There's no way you can expect a built-in type to work with Unicode chars
(although you could use an int array, with an appropriate output filter).
It's worth noting, incidentally, that UTF-8 is substantially more compact
for most machine-carried text in today's world (although when China gets
with it and embraces Capitalism that may change), so using NULL as a
string terminator ain't too bad, after all, anyway.

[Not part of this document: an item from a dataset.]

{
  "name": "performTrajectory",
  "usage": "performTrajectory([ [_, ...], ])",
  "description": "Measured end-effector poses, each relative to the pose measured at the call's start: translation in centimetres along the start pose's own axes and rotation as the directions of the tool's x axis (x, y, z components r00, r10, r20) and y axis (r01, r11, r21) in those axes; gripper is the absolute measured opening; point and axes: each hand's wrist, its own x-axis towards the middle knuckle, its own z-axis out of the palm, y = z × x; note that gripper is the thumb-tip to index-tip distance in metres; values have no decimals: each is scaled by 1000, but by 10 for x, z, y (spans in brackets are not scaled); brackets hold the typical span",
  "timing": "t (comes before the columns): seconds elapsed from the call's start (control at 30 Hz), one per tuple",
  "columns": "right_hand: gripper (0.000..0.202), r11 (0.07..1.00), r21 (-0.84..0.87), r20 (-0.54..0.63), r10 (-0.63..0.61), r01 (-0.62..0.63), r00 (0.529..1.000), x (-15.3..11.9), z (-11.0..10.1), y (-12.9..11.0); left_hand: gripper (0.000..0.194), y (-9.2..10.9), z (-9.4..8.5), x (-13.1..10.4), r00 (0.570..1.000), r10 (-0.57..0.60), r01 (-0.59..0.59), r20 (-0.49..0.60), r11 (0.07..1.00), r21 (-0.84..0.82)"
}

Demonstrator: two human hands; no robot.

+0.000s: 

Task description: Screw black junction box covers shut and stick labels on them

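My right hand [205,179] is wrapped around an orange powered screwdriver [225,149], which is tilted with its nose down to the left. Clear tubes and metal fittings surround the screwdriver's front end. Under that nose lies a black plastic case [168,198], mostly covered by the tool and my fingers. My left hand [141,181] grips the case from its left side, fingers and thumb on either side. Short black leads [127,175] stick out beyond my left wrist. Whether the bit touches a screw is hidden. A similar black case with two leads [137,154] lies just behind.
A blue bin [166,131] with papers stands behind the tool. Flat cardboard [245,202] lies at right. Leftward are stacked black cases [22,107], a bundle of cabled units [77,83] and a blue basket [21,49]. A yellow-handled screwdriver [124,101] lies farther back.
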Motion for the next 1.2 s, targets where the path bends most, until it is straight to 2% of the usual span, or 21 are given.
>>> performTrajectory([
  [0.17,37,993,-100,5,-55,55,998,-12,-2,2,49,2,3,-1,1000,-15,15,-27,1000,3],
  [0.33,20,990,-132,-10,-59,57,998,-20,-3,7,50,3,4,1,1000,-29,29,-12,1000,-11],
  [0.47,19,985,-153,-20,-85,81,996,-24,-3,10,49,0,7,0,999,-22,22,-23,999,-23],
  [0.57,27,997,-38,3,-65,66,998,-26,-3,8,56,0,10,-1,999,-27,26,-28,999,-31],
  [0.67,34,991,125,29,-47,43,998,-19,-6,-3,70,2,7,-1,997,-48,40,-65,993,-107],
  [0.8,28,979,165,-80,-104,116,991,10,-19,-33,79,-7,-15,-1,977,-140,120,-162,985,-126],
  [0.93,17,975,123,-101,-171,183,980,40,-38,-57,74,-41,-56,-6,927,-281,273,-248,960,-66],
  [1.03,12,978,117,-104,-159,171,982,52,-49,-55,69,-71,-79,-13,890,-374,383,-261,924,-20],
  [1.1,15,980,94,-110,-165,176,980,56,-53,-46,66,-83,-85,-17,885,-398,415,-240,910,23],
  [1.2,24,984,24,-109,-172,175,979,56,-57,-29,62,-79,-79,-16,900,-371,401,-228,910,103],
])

I've never worked on an OpenVMS Alpha, so I have no clue what kind of
supercompilers they've got. All I know is that the conventional x86
and Apple compilers I worked with didn't know the meaning of the word
"optimize." If there's anything I like about PASCAL that I felt was
missing in C, it'd have to be nested functions (which GNU CC supports,
anyway).
I guess it's useful to have strict interfaces documented (and maybe even
have the compiler warn by default when you violate them), but I hate
compilers that try to prevent you from doing what they think amounts to
shooting yourself in the foot. (They're close cousins of Word processors
that don't let you do what they think you don't want to do.)
- Dave
Timothy Carpenter wrote:
>
> Apologies about the <NULL> tag jibe - it was late and I have never forgiven
> C for having to be extended to get around what I saw as ox-headed string
> handling.
>
> Well, I cannot speak for other ex-PASCAL programmers, but when I used it on
> 64-bit OpenVMS Alphas we had awareness of 64-bit processing, quad
> pipelining, hits due to call stacks, local and remote jumps, indirection,
> L1&2 cache behaviour, register use, soft and hard page faults and compiler
> optimisation strengths and weaknesses. The AXP compiler was red hot and took
> care to make fast code out of PASCAL and C alike. I dug in to the assembler
> to see how on occasion and to compare programming styles for future
> reference.
>
> So, PASCAL programmers concerned with efficiency did exist, as now do
> reliable and robust C programmers, which I notice in abundance here, in the
> Jabber world (and why I feel at home).
>
> <crosspost type="Warning" list="jig">
> I see the problems of UTF-8 and binary headers as very similar - both are
> bit-packed conditionally-sized data. Thus, if we can handle UTF-8 properly,
> we can handle binary headers properly. It is up to awareness in design to
> avoid placing data across obvious boundaries. I would even go to say that we
> need to be careful of embedded devices, so assuming 64-bit registers may
> still be optimistic at this time.
>
> My admittedly crude point about PASCAL vs. C was we should seek out and use
> systematic and 'tight' practices, e.g. interfaces, strong typing or
> libraries.
> </crosspost>
>
> Tim
>
>
> On 16/08/2002 10:50 pm, "Dave" <dave at dave.tj> wrote:
>
> > C doesn't require NULL-terminated strings. It's just that the standard
> > C string library assumes that strings end in NULL (since that method's
> > proven to be very effective for many applications). There are plenty
> > of enumerated-string libraries for C, and because strings aren't built
> > into the language, those libraries can be every bit as efficient as
> > the standard C routines (but then again, PASCAL people don't really
> > care much about efficiency, anyway ... if they did, they wouldn't be
> > PASCAL programmers, now, would they?). If anything, one of C's sons
> > (that bastard created by Mr. Stroustrup) makes it rediculously easy
> > to use Unicode in the full UCS-32 format (or any of the other formats,
> > for that matter), by creating a new character data type, and using the
> > should've-been-in-STL basic_string template with that new UCS32Char type.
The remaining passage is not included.